After Co-Worker Died of COVID, 2 Texas Educators Fired for Union Organizing

70-year old Collin College Iris Meda came out of retirement to teach healthcare workers needed during the pandemic and died of COVID at 70. Afterwards, two of her colleagues were fired as they pushed ahead with plans to unionize (GoFundMe)

In November of last year, Collin College President H. Neil Matkin sent a long Thanksgiving email to the hundreds of professors working at the community college in North Texas titled: “College Update & Happy Thanksgiving!” 

Matkin spent paragraphs speaking of his family and charity giving programs at the college. Finally, Matkin revealed in the 22nd paragraph of the email that Iris Meda, a Black nursing professor who taught home healthcare aides, had died of COVID. 

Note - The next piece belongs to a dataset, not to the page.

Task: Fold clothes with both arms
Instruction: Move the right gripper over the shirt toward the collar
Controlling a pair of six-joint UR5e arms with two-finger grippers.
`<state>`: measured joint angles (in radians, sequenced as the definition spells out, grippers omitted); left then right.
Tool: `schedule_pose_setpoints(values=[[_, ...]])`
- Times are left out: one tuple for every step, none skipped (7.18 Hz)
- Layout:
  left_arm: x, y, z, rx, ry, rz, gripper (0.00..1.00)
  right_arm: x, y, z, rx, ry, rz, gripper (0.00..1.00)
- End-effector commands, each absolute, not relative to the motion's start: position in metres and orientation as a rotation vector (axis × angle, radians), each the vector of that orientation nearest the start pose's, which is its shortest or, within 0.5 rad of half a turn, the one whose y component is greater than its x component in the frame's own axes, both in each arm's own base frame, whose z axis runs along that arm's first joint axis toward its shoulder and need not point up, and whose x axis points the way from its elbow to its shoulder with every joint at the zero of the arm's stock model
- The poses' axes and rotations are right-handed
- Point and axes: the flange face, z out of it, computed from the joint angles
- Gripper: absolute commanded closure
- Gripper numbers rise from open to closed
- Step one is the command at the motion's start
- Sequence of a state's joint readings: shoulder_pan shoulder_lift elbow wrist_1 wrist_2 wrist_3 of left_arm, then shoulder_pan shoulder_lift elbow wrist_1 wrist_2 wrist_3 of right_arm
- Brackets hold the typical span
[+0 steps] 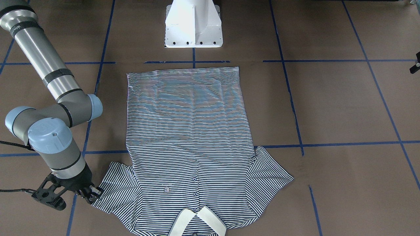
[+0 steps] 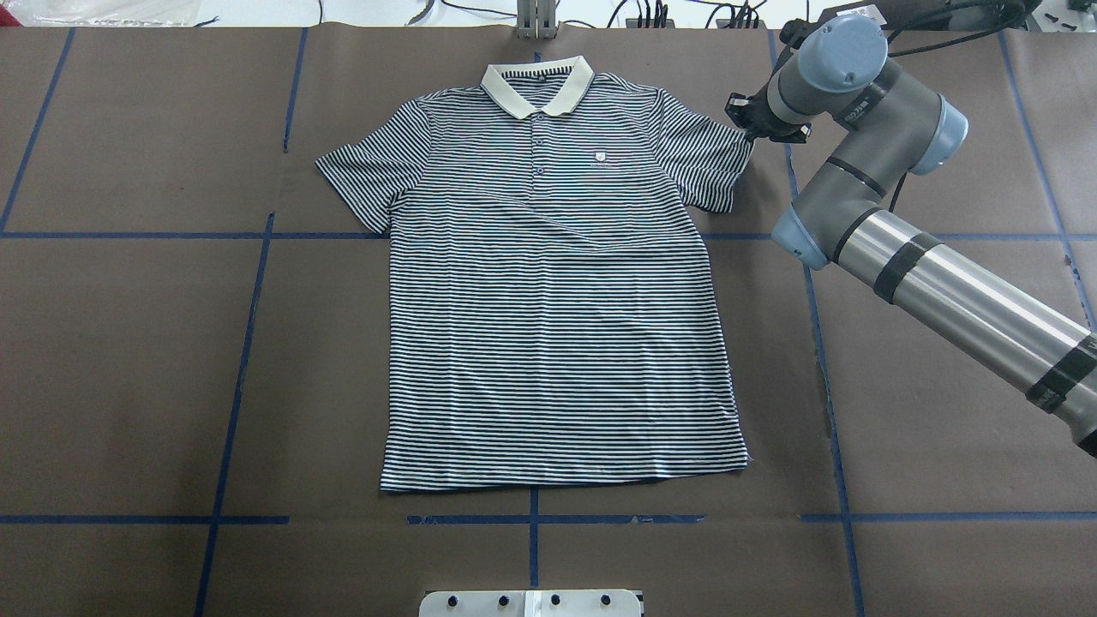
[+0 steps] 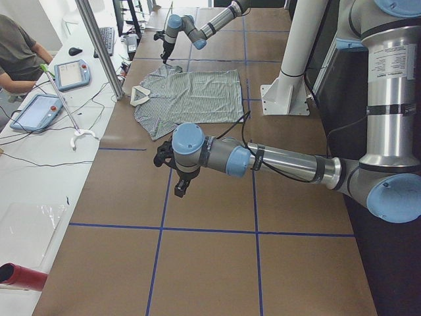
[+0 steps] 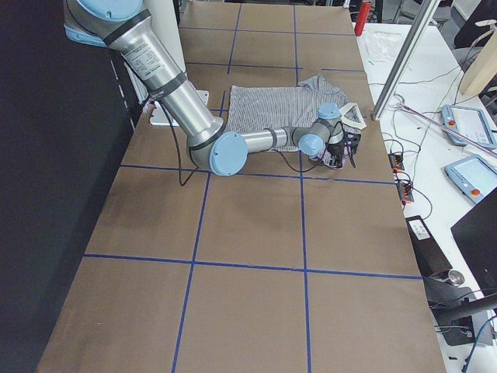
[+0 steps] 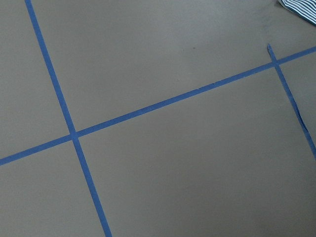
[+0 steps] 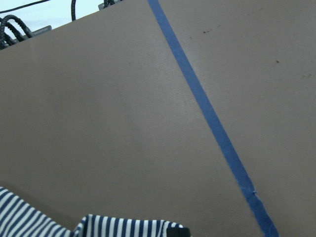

Meda was a beloved professor who had come out of retirement at age 70 to teach in-person because of the critical demand for healthcare workers. 

Faculty, who had earlier criticized the college’s poor response to COVID, were now outraged that they were just learning about Meda’s death through an email that buried the news deep inside a Thanksgiving greeting. 

“It was just a slap of the face. It was like all these paragraphs about his family and the holidays and ‘oh, by the way, a co-worker of yours has died of COVID,’ ” says Audra Heaslip, Vice President of the Collin College Faculty Association, a non-traditional union of college faculty. (Texas does not allow collective bargaining for union members, but workers can still join unions and use non-traditional measures of public pressure to achieve change in the workplace.)

Formed in July, the union had begun partially in response to Collin College’s refusal to implement a mask mandate when they were requiring non-union professors to teach in-person. Then, in response to Meda’s death, interest spiked in the fledgling union and grew to 25 union members. 

Months later, on January 28, the Collin College Faculty Association was set to hold its first recruitment meeting. 

Right before the meeting, both Audra Heaslip, the vice president of the union, and Dr. Suzanne Stateler Jones, secretary of the union, were called in for separate meetings and were informed by their respective provosts that their contracts would not be renewed by the college. 

Both were shocked. Both had good performances and both immediately suspected that it could be related to their union activism at the community college located in the very Republican suburbs of Dallas. 

“I got called in and I was told that even though my associate dean, the dean, and the provost, had all signed off on my extension contract, some new information had come to light and they were not going to renew my contract,” says Jones. 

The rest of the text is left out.